FIRST, A FEW WORDS from our President - good and high-minded words, delivered at his last press conference, on the subject of human rights: "We are a signatory of the Helsinki agreement. We are, ourselves, culpable in some ways for not giving people adequate right to move around our country, or restricting unnecessarily, in my opinion, visitation to this country by those who disagree with us politically. So I think that we all ought to take a position in our country and among our friends and allies, among our potential adversaries, that human rights is something on which we should bear a major respondibility for leadership."

Meanwhile, back in the world of reality, the State Department is still denying visas to foreign Communists who want to come here and talk to Americans. The latest example is an Australian named Jack Mundey, the former president of a construction laborers' union there. He's now engaged in a campaign to bring organized labor into enviromental movements. He's also indisputably a Communist, which means that the State Department has to waive a particularly foolish and harmful provision of the McCarran Act before giving him a visa. He has had a waiver and a visa as recently as last November, when he came here to address a wildlife organization in San Francisco. He wanted to come back this winter to talk to other audiences - including labor groups. That, of course, is where the trouble lay.

The AFL-CIO objects to letting Communists into the country. It objects vehemently - and successfully - to letting them in to talk with American unions. The State Department will waive the McCarran requirement only when it can be done quietly. The AFL-CIO is nearby and noisy while Helsinki is, after all, far away. Letting Mr. Mundey in to talk to bird-watchers is all right, but letting him in to say the same things to union members is out. That's the way it's been for years and, despite the stirring music at Mr. Carter's press conference, apparently that's still the way it is at the State Department.

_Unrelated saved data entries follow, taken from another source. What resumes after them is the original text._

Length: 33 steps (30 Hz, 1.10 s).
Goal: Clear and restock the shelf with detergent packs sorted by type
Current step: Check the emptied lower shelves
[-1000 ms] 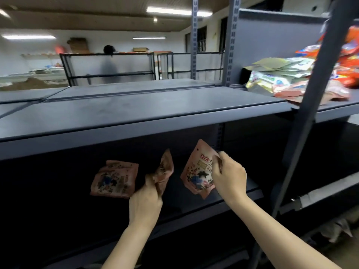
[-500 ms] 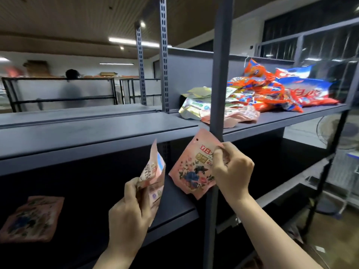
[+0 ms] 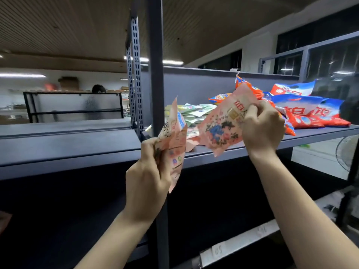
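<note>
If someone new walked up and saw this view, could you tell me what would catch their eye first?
Most likely the two pink detergent packs held up at the centre: the left hand grips one pink pack edge-on, while the right hand holds the other pink pack face-on. Behind them, on the upper shelf, lies a bright pile: pale green packs at left, red-and-blue packs at right.

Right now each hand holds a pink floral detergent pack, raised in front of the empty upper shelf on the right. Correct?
Not quite: the head view shows that upper shelf is not empty; green, orange and blue packs lie piled there. The left hand and right hand each hold a pink floral detergent pack.
</note>
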Tool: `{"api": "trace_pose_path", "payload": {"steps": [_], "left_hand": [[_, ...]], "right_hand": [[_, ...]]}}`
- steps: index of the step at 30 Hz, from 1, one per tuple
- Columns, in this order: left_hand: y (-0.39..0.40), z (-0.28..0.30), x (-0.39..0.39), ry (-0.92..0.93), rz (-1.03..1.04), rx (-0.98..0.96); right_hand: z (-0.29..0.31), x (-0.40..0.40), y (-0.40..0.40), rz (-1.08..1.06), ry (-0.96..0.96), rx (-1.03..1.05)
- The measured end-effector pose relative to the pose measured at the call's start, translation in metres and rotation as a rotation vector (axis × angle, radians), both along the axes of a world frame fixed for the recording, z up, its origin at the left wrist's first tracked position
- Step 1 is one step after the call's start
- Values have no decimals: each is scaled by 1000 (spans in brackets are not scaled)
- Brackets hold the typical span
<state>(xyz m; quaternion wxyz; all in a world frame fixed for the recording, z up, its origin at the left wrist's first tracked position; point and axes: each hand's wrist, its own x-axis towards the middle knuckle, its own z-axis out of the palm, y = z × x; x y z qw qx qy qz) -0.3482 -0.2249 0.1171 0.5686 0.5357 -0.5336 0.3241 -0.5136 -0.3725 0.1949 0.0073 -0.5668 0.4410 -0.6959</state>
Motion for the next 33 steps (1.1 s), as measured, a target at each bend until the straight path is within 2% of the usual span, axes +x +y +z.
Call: {"api": "trace_pose_path", "payload": {"steps": [3,6,8,10,11,17,19,22,24,26,29,33], "left_hand": [[-28,10,-16,-22,21,11],[-52,17,-24,-24,64,3],[-66,22,-26,-16,73,-5],[-79,28,-26,-18,93,-8],[-86,31,-26,-31,117,-13],[-148,68,-20,-122,423,4],[-175,82,-16,-166,507,91],[-216,79,-7,-183,606,531],[-232,65,0,-168,550,839],[-237,55,5,-147,486,1038],[-236,57,6,-114,440,1094],[-227,55,3,-104,428,984]], "right_hand": [[7,-6,-38,-40,43,-29],[-2,7,-73,61,166,-50],[-21,20,-103,237,384,42],[-47,28,-129,392,695,167],[-57,30,-139,447,778,203],[-66,24,-153,648,717,238],[-65,22,-156,673,715,246],[-66,21,-161,700,663,290],[-65,21,-163,720,612,335],[-63,22,-165,728,596,381],[-62,23,-167,699,597,386],[-63,21,-163,655,651,357]]}}
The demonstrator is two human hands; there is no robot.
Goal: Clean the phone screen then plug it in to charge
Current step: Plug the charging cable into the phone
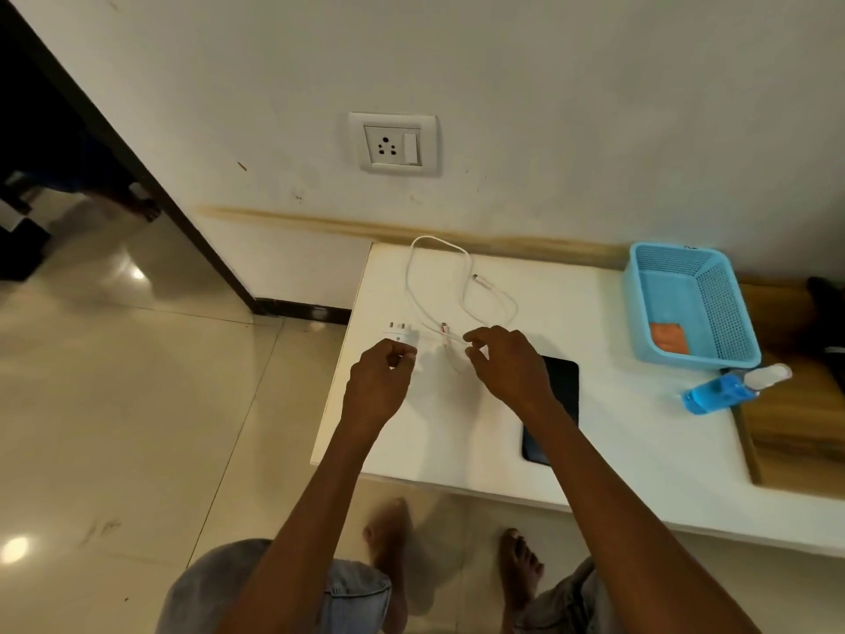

If you were to draw up a short list of this World's genuinely right-wing governments, Spain would probably be in it. But you might have noticed that a few days ago there was a meeting, altogether public, of the Spanish, Italian and French Communist parties in Madrid, of all places. That meeting could not have been held in the United States. The participants couldn't have got visas. But then, Spain doesn't have anything quite like the AFL-CIO.